**Exercise details**
From the line with "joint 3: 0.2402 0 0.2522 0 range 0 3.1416" through the line with "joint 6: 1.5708", inclusive, return each line of the data below exactly and leave the rest out.

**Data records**
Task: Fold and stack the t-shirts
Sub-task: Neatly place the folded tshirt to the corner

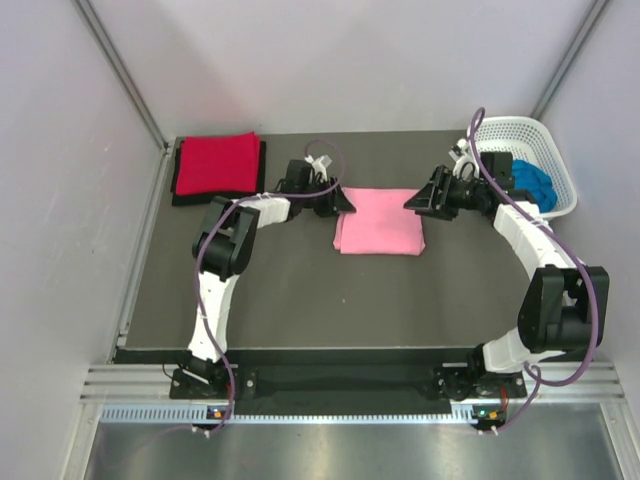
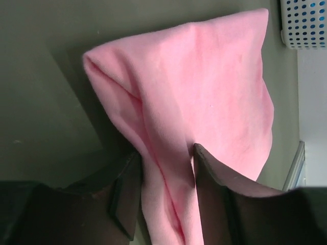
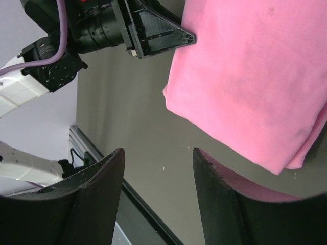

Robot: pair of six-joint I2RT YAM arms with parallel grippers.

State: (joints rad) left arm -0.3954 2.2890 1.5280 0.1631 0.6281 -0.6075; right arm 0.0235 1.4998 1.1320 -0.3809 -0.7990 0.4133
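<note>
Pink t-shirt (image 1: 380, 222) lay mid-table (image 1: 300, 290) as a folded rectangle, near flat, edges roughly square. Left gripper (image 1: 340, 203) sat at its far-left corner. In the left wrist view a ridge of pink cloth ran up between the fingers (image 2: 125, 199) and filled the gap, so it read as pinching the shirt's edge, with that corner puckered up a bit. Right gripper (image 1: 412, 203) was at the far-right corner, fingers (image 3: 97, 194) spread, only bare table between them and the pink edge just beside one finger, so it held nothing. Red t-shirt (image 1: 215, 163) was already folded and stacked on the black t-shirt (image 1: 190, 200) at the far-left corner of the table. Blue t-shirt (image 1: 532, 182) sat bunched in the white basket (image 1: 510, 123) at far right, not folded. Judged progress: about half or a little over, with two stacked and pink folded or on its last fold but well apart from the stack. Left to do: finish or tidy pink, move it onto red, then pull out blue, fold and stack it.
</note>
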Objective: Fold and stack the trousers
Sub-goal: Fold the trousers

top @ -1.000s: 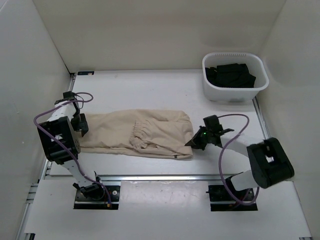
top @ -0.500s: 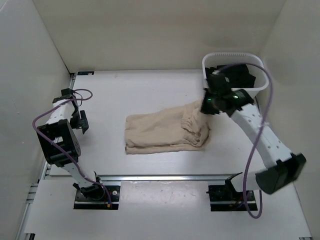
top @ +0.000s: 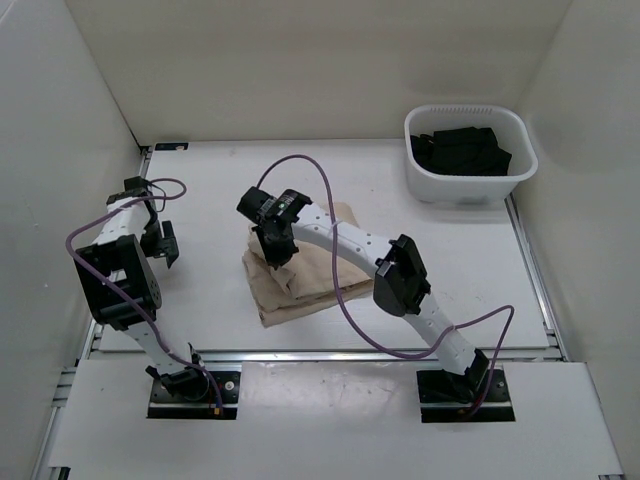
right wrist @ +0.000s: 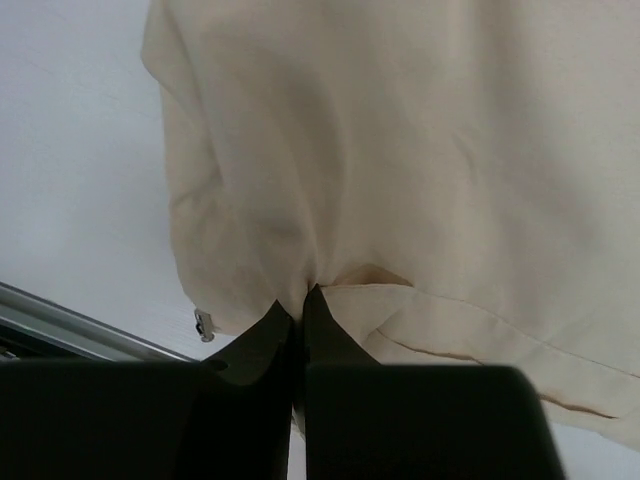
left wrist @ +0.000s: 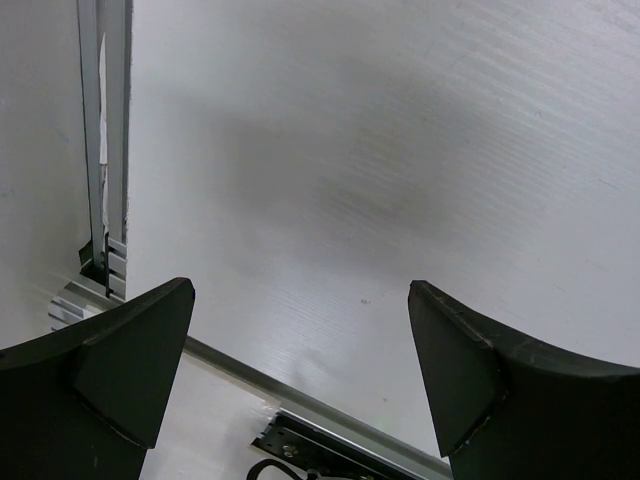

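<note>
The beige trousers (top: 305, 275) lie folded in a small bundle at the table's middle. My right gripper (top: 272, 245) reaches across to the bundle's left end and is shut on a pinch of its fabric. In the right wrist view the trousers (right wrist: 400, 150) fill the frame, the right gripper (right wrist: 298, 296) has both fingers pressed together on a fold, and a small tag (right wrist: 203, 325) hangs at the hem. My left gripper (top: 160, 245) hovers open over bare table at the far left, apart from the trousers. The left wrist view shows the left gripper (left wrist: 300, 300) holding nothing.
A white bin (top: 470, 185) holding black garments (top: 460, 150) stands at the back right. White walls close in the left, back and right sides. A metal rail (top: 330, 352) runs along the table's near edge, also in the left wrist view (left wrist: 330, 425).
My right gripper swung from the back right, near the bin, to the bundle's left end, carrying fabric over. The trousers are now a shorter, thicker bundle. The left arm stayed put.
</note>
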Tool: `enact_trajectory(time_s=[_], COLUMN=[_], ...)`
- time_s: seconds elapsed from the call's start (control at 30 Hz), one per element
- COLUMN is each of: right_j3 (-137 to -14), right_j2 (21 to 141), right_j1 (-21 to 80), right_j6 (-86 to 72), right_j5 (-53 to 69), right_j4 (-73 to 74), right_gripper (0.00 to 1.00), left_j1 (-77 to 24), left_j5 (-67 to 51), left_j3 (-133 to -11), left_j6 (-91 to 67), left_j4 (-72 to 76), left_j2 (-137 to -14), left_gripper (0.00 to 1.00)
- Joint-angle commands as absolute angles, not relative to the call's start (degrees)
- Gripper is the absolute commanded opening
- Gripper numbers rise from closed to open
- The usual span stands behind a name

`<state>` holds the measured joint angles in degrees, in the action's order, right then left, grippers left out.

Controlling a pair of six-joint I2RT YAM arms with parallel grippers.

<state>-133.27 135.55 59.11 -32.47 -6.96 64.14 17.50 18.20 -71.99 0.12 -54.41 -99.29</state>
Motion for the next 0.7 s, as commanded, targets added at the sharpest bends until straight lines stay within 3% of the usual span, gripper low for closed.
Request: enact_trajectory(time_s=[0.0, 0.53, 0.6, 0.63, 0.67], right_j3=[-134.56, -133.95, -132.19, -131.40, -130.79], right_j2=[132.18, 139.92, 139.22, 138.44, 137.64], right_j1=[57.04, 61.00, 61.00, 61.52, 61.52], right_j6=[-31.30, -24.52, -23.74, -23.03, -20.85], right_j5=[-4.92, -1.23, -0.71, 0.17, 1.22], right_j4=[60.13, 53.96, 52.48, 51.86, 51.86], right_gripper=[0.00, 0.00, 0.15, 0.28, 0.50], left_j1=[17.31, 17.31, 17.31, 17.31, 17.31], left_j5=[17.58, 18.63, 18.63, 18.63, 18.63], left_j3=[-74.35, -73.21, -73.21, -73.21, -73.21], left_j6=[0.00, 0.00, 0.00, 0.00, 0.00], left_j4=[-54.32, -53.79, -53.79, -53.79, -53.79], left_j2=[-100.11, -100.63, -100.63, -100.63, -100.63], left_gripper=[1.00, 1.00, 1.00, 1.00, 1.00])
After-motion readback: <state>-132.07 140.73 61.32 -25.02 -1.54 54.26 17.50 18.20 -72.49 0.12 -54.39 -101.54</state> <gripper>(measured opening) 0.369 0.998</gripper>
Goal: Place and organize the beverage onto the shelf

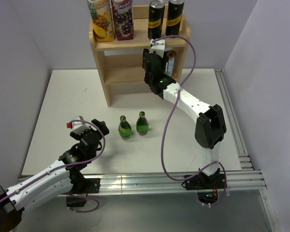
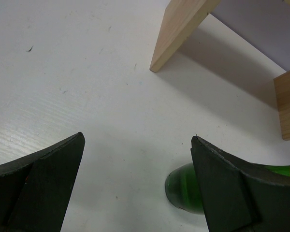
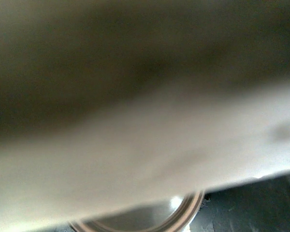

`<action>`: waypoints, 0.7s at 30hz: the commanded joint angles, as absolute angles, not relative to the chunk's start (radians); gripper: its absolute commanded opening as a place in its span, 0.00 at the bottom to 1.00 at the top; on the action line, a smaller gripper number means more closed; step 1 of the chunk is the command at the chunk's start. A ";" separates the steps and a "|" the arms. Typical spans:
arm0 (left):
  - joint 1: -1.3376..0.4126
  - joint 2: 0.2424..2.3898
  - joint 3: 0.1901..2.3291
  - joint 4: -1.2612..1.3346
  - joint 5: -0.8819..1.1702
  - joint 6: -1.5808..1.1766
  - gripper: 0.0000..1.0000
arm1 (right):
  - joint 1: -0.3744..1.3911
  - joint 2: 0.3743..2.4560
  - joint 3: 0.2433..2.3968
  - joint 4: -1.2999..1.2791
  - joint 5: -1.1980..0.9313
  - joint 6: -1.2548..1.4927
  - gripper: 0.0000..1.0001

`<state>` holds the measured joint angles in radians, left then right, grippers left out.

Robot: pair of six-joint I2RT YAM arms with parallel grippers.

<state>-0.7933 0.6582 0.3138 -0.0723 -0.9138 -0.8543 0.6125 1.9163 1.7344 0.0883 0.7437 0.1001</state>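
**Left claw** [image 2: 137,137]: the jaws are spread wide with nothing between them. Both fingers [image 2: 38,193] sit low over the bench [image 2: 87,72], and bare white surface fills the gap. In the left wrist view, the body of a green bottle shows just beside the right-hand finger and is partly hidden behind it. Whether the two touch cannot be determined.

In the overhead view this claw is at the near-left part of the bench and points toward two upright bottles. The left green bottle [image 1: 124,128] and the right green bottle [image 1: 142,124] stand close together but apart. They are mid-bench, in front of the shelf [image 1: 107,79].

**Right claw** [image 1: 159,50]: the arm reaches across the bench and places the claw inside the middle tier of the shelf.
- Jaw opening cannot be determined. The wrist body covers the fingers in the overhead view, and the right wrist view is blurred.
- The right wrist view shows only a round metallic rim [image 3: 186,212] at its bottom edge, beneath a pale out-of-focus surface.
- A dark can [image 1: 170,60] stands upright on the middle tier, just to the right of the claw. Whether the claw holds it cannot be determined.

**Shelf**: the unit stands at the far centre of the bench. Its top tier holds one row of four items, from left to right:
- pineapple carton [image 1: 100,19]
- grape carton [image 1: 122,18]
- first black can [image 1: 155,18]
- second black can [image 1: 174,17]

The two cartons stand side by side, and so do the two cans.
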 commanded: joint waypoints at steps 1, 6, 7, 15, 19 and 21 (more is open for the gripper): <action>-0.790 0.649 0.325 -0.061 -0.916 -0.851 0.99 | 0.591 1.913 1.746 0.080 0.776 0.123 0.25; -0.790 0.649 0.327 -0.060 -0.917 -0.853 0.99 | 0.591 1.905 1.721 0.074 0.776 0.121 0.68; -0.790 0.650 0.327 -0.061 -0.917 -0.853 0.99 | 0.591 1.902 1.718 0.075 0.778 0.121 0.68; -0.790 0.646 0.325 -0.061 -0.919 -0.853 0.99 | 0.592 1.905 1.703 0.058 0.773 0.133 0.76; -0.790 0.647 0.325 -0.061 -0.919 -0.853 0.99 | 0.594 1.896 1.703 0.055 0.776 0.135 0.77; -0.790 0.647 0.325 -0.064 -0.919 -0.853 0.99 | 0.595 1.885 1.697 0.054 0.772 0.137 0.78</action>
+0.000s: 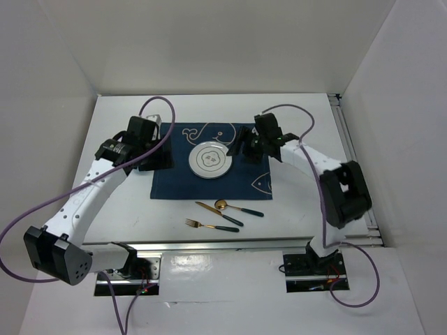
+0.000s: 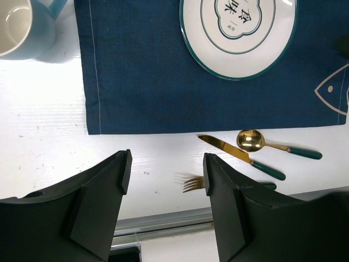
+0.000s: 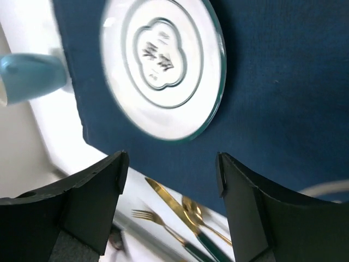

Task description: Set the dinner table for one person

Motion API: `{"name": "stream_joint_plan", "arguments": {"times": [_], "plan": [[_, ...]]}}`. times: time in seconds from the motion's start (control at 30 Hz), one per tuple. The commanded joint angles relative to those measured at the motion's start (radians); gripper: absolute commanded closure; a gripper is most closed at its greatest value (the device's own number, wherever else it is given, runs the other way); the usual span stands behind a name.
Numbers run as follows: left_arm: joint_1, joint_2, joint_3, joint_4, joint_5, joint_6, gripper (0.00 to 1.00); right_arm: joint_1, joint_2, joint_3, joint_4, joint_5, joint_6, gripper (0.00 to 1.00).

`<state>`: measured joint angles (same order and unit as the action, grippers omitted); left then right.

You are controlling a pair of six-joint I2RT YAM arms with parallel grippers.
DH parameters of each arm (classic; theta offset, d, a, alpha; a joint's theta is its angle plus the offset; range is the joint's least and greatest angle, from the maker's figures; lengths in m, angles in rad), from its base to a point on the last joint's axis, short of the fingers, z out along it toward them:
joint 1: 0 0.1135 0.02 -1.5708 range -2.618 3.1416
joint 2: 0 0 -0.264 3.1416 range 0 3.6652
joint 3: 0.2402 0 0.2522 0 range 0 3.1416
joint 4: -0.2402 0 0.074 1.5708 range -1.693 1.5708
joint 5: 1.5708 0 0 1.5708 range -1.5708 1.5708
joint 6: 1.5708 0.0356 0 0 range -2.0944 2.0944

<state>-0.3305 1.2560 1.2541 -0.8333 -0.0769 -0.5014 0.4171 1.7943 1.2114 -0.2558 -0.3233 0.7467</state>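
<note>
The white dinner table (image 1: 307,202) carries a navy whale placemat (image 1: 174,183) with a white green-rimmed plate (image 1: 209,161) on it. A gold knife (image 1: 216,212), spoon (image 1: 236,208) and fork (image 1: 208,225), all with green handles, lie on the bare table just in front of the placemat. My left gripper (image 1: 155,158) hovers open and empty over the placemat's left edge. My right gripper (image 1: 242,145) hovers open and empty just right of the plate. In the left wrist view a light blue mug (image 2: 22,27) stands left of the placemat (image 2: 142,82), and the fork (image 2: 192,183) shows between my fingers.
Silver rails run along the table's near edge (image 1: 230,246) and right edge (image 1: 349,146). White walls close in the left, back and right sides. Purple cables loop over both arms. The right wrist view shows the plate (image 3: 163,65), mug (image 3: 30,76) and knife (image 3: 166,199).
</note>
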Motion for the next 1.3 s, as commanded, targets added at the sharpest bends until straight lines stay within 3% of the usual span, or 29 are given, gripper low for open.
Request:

**Solution**
joint 3: 0.2402 0 0.2522 0 range 0 3.1416
joint 4: -0.2402 0 0.074 1.5708 range -1.693 1.5708
joint 5: 1.5708 0 0 1.5708 range -1.5708 1.5708
joint 6: 1.5708 0.0356 0 0 range -2.0944 2.0944

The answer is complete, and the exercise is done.